**Goal of the exercise**
Could you copy every line of the data that contains "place"?

**Information shown**
⁂
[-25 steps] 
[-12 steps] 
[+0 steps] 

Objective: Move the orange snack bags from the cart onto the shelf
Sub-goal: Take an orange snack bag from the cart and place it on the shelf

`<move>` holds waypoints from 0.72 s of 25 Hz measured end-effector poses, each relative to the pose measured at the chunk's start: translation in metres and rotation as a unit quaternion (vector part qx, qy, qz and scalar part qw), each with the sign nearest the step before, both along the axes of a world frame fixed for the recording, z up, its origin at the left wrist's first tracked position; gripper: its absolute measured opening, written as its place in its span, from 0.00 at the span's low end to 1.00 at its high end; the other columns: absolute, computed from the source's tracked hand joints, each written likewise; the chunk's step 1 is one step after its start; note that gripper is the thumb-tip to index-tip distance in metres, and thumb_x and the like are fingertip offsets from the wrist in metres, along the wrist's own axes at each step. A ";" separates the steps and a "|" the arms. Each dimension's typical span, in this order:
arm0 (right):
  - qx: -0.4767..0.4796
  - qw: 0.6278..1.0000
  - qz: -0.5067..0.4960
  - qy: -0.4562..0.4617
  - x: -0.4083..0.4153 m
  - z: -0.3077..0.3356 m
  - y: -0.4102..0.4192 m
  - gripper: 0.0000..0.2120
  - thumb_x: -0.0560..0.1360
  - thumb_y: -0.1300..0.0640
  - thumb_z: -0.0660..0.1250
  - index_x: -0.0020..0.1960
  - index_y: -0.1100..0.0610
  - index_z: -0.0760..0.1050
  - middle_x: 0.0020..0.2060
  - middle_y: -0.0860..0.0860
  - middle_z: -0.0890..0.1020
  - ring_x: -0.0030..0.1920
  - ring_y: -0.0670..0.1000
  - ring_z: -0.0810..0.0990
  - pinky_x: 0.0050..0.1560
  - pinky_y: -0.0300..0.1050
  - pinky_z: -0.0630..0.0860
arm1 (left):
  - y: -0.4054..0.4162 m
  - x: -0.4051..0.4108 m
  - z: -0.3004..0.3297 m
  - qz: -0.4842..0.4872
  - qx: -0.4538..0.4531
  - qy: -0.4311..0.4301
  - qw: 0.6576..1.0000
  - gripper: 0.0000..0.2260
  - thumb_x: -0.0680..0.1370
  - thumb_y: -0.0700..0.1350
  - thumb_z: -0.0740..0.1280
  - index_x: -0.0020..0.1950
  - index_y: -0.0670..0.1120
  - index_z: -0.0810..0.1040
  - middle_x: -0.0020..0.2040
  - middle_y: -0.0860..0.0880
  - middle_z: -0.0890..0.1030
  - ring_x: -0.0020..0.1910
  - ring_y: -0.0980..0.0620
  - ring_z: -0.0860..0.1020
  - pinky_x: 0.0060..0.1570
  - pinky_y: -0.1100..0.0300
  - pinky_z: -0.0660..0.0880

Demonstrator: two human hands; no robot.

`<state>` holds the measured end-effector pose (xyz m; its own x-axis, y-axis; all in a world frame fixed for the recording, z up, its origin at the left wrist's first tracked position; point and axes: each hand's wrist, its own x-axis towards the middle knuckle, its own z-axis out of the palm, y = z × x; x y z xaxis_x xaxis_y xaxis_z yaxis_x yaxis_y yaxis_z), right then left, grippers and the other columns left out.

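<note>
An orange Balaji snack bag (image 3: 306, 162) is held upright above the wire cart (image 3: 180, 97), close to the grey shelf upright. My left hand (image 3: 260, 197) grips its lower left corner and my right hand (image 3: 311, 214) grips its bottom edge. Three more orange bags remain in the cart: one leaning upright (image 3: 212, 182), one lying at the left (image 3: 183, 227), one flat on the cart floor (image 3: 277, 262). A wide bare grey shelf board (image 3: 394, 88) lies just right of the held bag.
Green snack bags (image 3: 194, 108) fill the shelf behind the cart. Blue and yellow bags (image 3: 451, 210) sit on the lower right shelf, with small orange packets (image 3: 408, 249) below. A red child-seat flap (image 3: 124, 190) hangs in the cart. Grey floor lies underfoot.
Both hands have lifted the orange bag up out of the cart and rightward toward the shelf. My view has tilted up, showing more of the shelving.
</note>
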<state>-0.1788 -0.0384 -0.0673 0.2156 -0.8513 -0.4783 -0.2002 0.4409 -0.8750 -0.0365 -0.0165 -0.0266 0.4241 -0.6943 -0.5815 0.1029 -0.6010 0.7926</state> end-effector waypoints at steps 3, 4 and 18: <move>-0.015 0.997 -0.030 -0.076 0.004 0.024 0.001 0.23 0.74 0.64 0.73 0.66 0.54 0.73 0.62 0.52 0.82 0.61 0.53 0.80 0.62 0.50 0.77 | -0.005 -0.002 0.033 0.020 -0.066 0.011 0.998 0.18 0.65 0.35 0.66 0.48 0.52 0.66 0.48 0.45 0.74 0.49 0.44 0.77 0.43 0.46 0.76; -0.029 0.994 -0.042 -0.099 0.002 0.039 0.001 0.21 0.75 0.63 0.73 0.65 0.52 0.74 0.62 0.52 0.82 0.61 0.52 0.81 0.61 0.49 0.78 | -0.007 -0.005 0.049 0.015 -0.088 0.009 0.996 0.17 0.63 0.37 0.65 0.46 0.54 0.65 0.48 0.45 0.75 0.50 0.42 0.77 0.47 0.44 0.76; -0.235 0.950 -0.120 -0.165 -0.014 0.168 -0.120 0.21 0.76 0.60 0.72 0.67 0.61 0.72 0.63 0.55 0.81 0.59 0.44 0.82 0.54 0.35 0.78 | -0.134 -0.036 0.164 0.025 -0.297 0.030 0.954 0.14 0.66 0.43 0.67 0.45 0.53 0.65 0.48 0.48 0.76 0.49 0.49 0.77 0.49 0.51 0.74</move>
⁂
**Completed task**
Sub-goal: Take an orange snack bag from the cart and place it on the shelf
`<move>` holds waypoints from 0.72 s of 25 Hz measured end-effector poses, each relative to the pose measured at the chunk's start: translation in metres and rotation as a unit quaternion (vector part qx, qy, qz and scalar part qw), each with the sign nearest the step before, both along the axes of a world frame fixed for the recording, z up, its origin at the left wrist's first tracked position; gripper: its absolute measured opening, written as its place in its span, from 0.00 at the span's low end to 1.00 at its high end; the other columns: absolute, computed from the source's tracked hand joints, each written likewise; the chunk's step 1 is one step after its start; note that gripper is the thumb-tip to index-tip distance in metres, and thumb_x and the like are fingertip offsets from the wrist in metres, along the wrist's own axes at each step. A ";" separates the steps and a "|" the arms. Each dimension's typical span, in this order:

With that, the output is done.